- **YOUR OBJECTIVE**: The response must reproduce every record in full.

++++ INPUT DATA

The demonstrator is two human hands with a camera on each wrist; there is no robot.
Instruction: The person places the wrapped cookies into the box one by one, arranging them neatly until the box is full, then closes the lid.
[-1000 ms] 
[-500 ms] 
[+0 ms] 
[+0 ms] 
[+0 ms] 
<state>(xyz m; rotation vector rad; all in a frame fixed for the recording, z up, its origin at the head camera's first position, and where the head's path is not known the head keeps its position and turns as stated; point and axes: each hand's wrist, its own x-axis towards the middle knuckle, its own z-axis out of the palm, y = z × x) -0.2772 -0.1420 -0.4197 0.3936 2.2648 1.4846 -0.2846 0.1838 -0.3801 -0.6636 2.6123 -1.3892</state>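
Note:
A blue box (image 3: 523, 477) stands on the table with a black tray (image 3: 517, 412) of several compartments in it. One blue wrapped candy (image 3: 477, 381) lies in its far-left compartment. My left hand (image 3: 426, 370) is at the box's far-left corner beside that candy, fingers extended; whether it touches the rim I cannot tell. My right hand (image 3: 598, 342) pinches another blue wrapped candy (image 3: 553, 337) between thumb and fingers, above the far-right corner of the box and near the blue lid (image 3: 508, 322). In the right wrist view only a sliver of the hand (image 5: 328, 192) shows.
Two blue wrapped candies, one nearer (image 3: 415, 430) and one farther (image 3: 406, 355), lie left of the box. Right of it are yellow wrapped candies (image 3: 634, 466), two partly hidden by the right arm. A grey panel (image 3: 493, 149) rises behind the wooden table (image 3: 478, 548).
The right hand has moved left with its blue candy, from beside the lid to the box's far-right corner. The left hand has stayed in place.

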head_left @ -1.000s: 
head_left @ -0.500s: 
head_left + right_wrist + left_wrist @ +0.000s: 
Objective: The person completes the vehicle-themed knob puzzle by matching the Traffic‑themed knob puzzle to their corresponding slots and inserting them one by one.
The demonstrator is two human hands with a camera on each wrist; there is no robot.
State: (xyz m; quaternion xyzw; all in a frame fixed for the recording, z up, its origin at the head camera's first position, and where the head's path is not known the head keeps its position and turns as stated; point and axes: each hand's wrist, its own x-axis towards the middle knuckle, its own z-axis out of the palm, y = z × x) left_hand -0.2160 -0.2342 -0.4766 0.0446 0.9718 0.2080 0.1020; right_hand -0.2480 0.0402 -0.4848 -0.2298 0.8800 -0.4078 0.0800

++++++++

- **WRITTEN SOLUTION**:
The demonstrator is two human hands with a camera on each wrist; there is no robot.
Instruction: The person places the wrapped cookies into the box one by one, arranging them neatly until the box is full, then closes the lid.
[-1000 ms] 
[-500 ms] 
[+0 ms] 
[+0 ms] 
[+0 ms] 
<state>(xyz m; rotation vector rad; all in a frame fixed for the recording, z up, its origin at the head camera's first position, and where the head's path is not known the head keeps its position and turns as stated; point and axes: each hand's wrist, its own x-axis towards the middle knuckle, its own z-axis out of the palm, y = z × x) -0.2772 -0.1420 -0.4197 0.3936 2.2648 1.4846 -0.2846 0.1838 -0.3801 -0.6636 2.6123 -1.3892</state>
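Note:
A blue box (image 3: 523, 477) stands on the table with a black tray (image 3: 517, 412) of several compartments in it. One blue wrapped candy (image 3: 477, 381) lies in its far-left compartment. My left hand (image 3: 426, 370) is at the box's far-left corner beside that candy, fingers extended; whether it touches the rim I cannot tell. My right hand (image 3: 598, 342) pinches another blue wrapped candy (image 3: 553, 337) between thumb and fingers, above the far-right corner of the box and near the blue lid (image 3: 508, 322). In the right wrist view only a sliver of the hand (image 5: 328, 192) shows.
Two blue wrapped candies, one nearer (image 3: 415, 430) and one farther (image 3: 406, 355), lie left of the box. Right of it are yellow wrapped candies (image 3: 634, 466), two partly hidden by the right arm. A grey panel (image 3: 493, 149) rises behind the wooden table (image 3: 478, 548).
The right hand has moved left with its blue candy, from beside the lid to the box's far-right corner. The left hand has stayed in place.
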
head_left @ -1.000s: 
head_left @ -0.500s: 
head_left + right_wrist + left_wrist @ +0.000s: 
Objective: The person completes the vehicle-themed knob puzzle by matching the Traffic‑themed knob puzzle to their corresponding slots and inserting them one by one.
The demonstrator is two human hands with a camera on each wrist; there is no robot.
State: (xyz m; quaternion xyzw; all in a frame fixed for the recording, z up, its origin at the head camera's first position, and where the head's path is not known the head keeps its position and turns as stated; point and axes: each hand's wrist, its own x-axis towards the middle knuckle, its own z-axis out of the palm, y = z × x) left_hand -0.2160 -0.2342 -0.4766 0.0446 0.9718 0.2080 0.1020; right_hand -0.2480 0.0402 -0.4848 -0.2298 0.8800 -0.4078 0.0800

What needed an answer now has one.